Arnold Nipper, CTO and COO of DE-CIX:
“DE-CIX supports the findings of the IEEE 802.3 Ethernet Bandwidth Assessment Ad Hoc. As an Internet exchange, we face a never-ending challenge to stay in front of the bandwidth demand of our customers. Solutions based on up-to-date, relevant standards make it easier and more cost-effective to do so. Consequently, we support the consensus forming efforts of the IEEE Industry Connections Higher Speed Ethernet Consensus group in galvanizing industry around the next speed step for Ethernet and streamlining potential future standards-development activities.”
Henk Steenman, Chief Technical Officer, Amsterdam Internet Exchange (AMS-IX)
“The IEEE 802.3 Bandwidth Assessment report is the result of a great initiative where different industries showed that the overall expectation is that bandwidth consumption will keep growing for at least the near and medium term future. It also shows the need for IEEE 802.3 to keep evolving the standards to support higher data rates. Industry must not be inhibited tomorrow by today’s technology limits. Ongoing, global business growth demands that the Ethernet ecosystem keep evolving beyond 100G through efforts such as the IEEE 802.3 Industry Connections Higher Speed Ethernet Consensus group.”

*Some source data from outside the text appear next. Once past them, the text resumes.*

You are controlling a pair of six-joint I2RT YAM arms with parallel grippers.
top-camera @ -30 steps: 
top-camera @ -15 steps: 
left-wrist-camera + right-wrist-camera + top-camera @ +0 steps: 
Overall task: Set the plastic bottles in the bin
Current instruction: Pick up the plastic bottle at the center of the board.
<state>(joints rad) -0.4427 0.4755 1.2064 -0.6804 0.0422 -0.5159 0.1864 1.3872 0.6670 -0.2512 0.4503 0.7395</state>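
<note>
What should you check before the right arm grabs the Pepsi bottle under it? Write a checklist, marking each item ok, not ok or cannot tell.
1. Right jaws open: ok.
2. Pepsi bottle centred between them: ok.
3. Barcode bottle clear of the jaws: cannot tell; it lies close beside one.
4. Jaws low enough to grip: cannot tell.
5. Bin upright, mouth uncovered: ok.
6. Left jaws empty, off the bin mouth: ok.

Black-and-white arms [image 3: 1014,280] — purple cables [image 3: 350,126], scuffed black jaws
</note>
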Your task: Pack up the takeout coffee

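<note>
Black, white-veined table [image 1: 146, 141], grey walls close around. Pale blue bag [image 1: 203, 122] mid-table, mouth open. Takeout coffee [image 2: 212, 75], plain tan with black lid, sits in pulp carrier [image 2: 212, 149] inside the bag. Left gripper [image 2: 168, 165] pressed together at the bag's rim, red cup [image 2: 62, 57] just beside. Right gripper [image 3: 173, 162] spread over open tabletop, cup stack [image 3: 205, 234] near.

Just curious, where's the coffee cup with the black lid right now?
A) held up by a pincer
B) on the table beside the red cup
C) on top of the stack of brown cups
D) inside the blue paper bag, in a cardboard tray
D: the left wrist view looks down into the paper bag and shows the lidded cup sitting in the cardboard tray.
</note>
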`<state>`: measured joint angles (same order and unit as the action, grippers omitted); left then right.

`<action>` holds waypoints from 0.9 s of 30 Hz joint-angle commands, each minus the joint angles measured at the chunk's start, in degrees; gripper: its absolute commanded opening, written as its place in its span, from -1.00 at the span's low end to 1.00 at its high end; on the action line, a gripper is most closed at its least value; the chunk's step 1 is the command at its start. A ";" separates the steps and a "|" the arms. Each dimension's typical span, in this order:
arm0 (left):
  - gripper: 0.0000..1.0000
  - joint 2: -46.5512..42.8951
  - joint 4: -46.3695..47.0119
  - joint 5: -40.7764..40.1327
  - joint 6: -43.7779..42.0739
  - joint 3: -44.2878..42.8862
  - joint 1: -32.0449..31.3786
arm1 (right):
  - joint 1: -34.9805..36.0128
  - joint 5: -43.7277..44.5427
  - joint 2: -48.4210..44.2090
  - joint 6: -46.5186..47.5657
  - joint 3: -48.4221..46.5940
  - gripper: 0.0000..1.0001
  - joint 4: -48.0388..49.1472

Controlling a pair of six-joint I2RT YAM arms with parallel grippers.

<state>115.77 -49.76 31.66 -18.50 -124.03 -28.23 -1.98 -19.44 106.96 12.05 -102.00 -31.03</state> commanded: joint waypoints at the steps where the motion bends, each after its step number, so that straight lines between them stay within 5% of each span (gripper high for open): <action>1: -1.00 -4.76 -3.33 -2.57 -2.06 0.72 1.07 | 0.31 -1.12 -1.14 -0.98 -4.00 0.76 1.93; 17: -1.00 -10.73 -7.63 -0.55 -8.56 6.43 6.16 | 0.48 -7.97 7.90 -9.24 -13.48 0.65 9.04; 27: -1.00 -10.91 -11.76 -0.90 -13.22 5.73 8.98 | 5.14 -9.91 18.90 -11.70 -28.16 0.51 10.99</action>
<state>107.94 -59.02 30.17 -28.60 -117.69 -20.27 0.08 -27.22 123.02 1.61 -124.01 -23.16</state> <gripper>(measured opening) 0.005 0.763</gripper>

Glenn Wellbrock, Director of Optical Transport, Network Architecture & Design, Verizon:
“The exponential growth cited in the Ethernet Bandwidth Assessment report demonstrates that demand for higher Ethernet rates beyond 100G is rapidly approaching. As the first carrier to deploy a 100G system on its global network as well as recently completing an industry first by transmitting 21.7 terabits per second over field fiber, Verizon is eager to begin the path toward IEEE standardization for the next Ethernet data rate beyond 100G to ensure cost-effective and timely solutions are achieved.”